Flu Season

V.S. Lee
"Achoo!"

Ah, jeez. I hope none of that came my way.

"Ms. Jordan?" called the nurse, and a portly young woman who looked like she hadn't slept for a month got up to go through the door to see the doctor. Of course, she was not the person who sneezed. That was a sticky kid who was running around touching everything while sneezing and coughing his germs all over the waiting room. His mother was sitting at the other end of the room, reading a magazine and doing nothing to control her infected child. Nobody else seemed to mind, either.
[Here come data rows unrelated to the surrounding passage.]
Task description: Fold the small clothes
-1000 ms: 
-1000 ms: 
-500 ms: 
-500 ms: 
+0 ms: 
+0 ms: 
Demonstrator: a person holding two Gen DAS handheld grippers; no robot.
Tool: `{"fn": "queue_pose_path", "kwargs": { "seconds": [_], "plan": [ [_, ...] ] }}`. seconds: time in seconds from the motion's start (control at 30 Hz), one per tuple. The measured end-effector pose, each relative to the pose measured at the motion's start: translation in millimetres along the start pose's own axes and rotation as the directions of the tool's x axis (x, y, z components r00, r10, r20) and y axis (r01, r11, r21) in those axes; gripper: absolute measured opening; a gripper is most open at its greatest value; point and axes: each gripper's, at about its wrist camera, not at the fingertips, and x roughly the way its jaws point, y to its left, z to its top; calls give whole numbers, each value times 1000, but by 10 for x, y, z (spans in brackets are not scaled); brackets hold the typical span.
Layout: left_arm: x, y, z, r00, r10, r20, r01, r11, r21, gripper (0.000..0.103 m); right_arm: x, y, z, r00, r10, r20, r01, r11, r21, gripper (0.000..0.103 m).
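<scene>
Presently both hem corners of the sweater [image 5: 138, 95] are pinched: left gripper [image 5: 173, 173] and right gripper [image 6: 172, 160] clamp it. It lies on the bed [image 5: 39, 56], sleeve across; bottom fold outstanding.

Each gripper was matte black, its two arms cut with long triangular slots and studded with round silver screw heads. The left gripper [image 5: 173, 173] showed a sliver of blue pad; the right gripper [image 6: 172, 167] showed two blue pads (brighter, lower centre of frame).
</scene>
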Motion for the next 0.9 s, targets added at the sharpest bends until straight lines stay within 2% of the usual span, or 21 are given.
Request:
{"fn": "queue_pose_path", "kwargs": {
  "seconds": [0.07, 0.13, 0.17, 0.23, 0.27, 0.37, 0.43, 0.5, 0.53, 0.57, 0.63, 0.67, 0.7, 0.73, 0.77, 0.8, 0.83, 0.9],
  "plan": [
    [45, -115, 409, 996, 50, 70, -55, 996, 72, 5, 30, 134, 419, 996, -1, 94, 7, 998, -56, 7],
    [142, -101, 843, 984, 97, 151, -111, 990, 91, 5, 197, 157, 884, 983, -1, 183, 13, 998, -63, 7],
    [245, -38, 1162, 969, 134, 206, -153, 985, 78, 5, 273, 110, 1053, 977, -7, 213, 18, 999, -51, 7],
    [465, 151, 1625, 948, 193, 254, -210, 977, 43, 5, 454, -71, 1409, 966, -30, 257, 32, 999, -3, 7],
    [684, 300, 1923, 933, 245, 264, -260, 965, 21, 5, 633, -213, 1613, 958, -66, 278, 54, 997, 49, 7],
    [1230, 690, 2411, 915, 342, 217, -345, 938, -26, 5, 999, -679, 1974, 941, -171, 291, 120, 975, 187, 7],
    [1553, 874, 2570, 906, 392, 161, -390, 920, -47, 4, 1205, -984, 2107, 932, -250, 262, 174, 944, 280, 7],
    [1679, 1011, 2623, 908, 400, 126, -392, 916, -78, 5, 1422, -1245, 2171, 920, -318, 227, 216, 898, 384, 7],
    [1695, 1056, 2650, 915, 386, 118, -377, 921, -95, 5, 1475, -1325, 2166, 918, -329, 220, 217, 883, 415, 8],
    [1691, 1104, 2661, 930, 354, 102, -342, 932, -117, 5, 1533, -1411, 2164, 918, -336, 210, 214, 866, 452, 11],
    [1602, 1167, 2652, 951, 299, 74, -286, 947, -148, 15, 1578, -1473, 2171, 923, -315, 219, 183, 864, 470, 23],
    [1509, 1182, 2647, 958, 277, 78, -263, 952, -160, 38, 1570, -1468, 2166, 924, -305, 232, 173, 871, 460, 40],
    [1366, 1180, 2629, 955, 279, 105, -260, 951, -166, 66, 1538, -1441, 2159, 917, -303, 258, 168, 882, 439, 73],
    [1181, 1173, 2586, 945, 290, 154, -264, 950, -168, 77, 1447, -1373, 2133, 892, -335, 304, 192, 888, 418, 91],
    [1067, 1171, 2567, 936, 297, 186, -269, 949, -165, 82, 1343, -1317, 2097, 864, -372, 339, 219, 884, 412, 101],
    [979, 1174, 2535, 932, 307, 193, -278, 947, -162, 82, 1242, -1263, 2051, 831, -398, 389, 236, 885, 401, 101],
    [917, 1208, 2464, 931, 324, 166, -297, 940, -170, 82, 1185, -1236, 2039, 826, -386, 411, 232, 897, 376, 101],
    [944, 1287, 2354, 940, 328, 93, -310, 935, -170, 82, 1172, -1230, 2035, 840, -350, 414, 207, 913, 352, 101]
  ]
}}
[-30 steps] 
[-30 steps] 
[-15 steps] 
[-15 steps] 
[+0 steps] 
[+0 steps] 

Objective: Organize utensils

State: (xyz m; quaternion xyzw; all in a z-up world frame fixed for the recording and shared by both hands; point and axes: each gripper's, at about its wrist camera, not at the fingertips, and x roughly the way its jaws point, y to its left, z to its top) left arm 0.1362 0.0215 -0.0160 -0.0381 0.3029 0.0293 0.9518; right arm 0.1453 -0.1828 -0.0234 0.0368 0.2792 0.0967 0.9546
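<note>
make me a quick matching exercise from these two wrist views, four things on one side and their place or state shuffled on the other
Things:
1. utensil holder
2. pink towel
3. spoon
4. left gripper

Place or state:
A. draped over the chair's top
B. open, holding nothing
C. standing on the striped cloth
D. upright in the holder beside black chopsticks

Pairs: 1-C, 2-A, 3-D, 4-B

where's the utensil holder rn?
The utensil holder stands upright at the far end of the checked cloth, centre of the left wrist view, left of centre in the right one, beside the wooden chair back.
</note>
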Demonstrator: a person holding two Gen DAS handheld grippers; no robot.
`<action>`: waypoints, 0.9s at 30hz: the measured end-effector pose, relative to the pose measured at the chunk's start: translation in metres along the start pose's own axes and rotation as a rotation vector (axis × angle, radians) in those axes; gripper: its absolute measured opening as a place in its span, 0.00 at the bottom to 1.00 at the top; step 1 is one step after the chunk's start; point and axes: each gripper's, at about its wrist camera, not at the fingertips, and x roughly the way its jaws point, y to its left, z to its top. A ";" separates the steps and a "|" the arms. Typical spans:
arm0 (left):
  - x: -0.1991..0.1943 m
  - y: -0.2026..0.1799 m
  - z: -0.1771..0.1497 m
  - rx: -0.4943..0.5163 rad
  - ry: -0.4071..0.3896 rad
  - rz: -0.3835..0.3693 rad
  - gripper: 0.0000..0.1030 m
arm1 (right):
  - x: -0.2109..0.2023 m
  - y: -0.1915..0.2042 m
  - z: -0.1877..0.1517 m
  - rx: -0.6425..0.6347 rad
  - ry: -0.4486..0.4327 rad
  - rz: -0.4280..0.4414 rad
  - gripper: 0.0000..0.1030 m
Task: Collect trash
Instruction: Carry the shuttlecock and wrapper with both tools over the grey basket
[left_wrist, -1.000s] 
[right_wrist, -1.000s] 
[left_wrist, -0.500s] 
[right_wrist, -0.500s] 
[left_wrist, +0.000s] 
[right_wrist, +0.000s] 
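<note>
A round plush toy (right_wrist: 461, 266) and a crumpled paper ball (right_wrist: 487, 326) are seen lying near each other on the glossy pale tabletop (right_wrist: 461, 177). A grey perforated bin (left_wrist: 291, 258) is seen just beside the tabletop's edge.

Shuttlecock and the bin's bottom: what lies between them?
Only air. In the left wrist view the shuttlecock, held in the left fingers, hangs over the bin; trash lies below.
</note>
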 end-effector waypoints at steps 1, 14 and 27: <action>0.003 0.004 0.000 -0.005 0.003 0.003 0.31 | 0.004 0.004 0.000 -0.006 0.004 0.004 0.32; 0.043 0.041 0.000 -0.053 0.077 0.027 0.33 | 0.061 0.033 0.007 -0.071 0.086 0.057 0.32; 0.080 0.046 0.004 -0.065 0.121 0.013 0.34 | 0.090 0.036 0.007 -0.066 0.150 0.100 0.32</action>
Idiots.

I shifted in my seat, and adjusted the mask that I was wearing to protect myself from the latest strain of nasty influenza that was laying the world low. Of course, the news reports claimed there were several strains, with the usual seasonal flu in the mix, as well. I wasn't feeling so great, either. I was pretty sure I had a fever, and my head felt like it was stuffed with cotton. There had been reports of particularly virulent swine flu in the local schools, and although I take all normal precautions to not spread my own cooties, people like the mother of the mobile germ factory take their infested children with them, everywhere without even considering public health.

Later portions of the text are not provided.